Berlin Wall meets Albanian bunker to warn of perils of power



Benet Koleka, “Berlin Wall meets Albanian bunker to warn of perils of power”, REUTERS, March 26, 2013.




TIRANA (Reuters) - Albanians who resisted the policies of paranoid dictator Enver Hoxha are now trying to preserve part of his most notorious jail - to remind the country’s young elite of the dangers of power.
Albanians look on during the inauguration ceremony of a memorial to commemorate former political prisoners who suffered under the Communist regime of Albania's late dictator Enver Hoxha.
Ex-dissident Fatos Lubonja and artist Ardian Isufi have built an installation that includes a piece of the Berlin Wall, pillars from a forced labour mine, and one of 750,000 bunkers that Hoxha built against an invasion that never came.
“I would like to dedicate (the art work) to all those who did not live to cross over the Berlin Wall, who remained in isolation and were executed. They were the best of us all because they dared do what we dared not,” Lubonja told Reuters.
The installation sits just below of what used to be Hoxha’s offices and at the entrance to the compound where the communist leadership once lived in villas protected by armed soldiers, isolating themselves and later the country from the world.

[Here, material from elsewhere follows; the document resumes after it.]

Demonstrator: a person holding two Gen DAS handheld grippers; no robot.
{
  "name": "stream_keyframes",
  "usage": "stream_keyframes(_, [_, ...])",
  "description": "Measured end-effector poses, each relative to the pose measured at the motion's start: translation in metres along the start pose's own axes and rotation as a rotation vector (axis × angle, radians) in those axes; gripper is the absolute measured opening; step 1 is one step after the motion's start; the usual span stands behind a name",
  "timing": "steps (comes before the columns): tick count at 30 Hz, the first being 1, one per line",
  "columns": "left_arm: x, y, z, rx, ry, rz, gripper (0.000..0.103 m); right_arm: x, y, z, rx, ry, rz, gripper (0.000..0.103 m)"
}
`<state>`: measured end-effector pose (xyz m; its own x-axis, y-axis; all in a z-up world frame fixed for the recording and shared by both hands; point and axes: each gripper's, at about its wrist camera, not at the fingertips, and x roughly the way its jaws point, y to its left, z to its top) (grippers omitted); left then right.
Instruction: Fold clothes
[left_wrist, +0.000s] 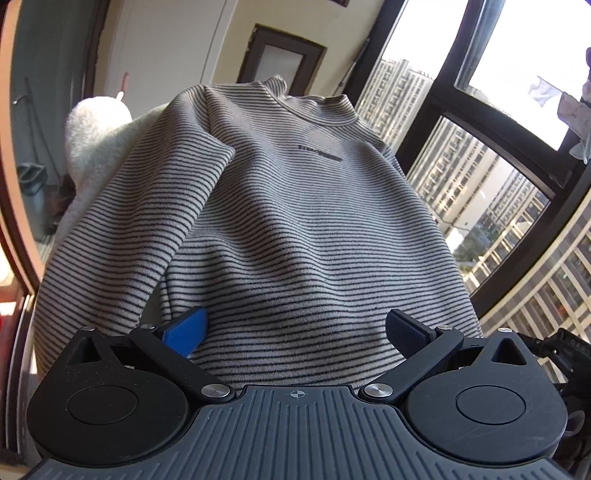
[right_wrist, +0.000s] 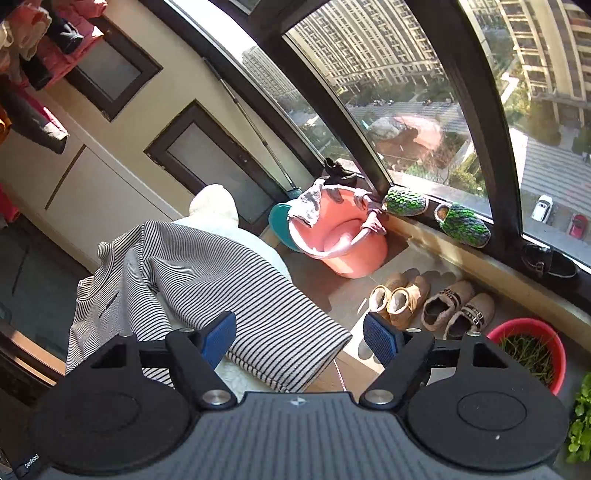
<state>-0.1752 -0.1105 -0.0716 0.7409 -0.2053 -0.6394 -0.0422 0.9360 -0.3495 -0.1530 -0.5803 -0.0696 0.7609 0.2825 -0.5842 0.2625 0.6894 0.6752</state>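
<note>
Striped grey-and-black knit sweater is found laid front-up, its small dark chest lettering visible, on top of a cream fleece garment that is spread beneath it. One sleeve is seen already folded across the body in the left wrist view; in the right wrist view a long side of the sweater is likewise turned in, with a straight folded edge running toward the hem. The task is judged to be in its early-to-middle stage: sleeves appear turned inward, while the lengthwise fold of the body and any handling of the fleece garment are judged to remain.

The left tongs are held wide open just over the hem, with striped cloth lying between the blue pads; nothing is gripped. The right tongs are likewise wide open at the sweater's near corner, with nothing gripped; whether a pad touches the cloth cannot be told.

The supporting surface is almost wholly covered, so its nature cannot be told. Its edge falls directly beside the sweater's folded side, and the tiled floor lies below. On that floor a pink plastic tub, two pairs of tan fur-lined slippers and a red basin are noted. Open room on that side is judged narrow, bounded by the dark-framed window.
</note>
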Motion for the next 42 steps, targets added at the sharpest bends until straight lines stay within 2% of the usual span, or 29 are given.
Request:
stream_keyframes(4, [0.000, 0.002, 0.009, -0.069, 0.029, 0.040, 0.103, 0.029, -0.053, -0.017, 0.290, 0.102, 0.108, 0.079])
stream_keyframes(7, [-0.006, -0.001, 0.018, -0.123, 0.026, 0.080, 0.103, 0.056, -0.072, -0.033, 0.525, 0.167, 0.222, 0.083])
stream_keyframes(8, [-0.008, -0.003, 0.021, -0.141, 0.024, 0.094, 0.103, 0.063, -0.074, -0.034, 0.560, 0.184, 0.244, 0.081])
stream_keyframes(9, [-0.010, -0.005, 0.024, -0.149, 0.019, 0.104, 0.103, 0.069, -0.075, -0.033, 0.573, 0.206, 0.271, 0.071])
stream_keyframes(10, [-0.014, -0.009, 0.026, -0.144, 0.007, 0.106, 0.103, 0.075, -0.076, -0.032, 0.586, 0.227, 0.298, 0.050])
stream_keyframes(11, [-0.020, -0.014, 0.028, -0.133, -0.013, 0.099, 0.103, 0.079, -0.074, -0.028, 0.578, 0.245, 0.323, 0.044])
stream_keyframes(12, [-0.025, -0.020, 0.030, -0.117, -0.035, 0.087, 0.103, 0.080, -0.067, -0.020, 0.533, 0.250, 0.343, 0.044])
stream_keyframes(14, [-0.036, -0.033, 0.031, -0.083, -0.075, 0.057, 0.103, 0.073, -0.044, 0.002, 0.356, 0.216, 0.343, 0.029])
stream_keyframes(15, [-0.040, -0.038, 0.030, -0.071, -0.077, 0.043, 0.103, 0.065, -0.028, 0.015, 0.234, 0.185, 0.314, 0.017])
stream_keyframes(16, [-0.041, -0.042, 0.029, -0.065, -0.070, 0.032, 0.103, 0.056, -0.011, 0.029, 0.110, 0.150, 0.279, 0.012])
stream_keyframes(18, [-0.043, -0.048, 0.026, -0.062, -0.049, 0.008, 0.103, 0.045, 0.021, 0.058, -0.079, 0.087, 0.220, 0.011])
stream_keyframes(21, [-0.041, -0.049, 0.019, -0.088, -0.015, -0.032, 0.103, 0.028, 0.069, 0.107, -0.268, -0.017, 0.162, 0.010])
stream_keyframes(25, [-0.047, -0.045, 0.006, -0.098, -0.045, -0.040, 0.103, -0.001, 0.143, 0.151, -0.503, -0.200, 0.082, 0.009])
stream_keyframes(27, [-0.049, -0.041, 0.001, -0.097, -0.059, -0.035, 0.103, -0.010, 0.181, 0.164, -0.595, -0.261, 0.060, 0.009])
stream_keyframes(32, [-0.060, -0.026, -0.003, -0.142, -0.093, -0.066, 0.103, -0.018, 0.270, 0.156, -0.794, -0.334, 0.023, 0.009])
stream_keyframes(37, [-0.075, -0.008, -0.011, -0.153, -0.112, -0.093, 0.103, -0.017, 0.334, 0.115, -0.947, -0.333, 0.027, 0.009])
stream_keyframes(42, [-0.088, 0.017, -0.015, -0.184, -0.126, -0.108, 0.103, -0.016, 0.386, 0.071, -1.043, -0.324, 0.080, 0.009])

Lubonja, now 62, was working in the mine in the notorious jail of Spac, in a remote gorge amid bare mountains, in 1979 when he heard of the arrest of three of his friends for challenging Hoxha’s line after the Stalinist leader broke off ties with China.
Later Fadil Kokomani, Vangjel Lezho and Xhelal Koprencka were executed. A total of 6,000 dissidents were executed in Albania under communism.
Lubonja wants the installation to preserve the memory of isolation under communism - and to serve as a warning to younger Albanians who have made Hoxha’s compound fashionable again under the name of Bllok, for block of buildings.
Posh cafes, trendy restaurants and bank outlets have grown up around Hoxha’s former villa.
Hoxha’s pillbox bunkers still dot the countryside. The one in the art work, originally built at the entrance to the compound, is labeled “Orange”.
When Hoxha seized power at the end of World War Two, he and his followers occupied the villas of rich merchants and politicians and chased away the real owners.
“People now come to Bllok because it is the centre of financial power. I saw this ... as part of the need to imitate the former elite who in turn seized the villas of the former elite after World War Two,” Lubonja said.
“Young people are indifferent because we have yet to face and deal with the truth of that time. We are responsible.”
Meanwhile the mining prison of Spac is crumbling. Lubonja had to alert police that scavengers were tearing it to pieces to sell its iron for scrap.
He and a visiting German official voiced regret that no sign had been left to evoke the toppling of Hoxha’s statue in 1991, six years after the dictator died in Tirana.
“We hope this memorial will urge everyone to remember the past and face up to it,” said Anna Kaminsky, the director of Germany’s Federal Foundation of the Reappraisal of the East German Dictatorship.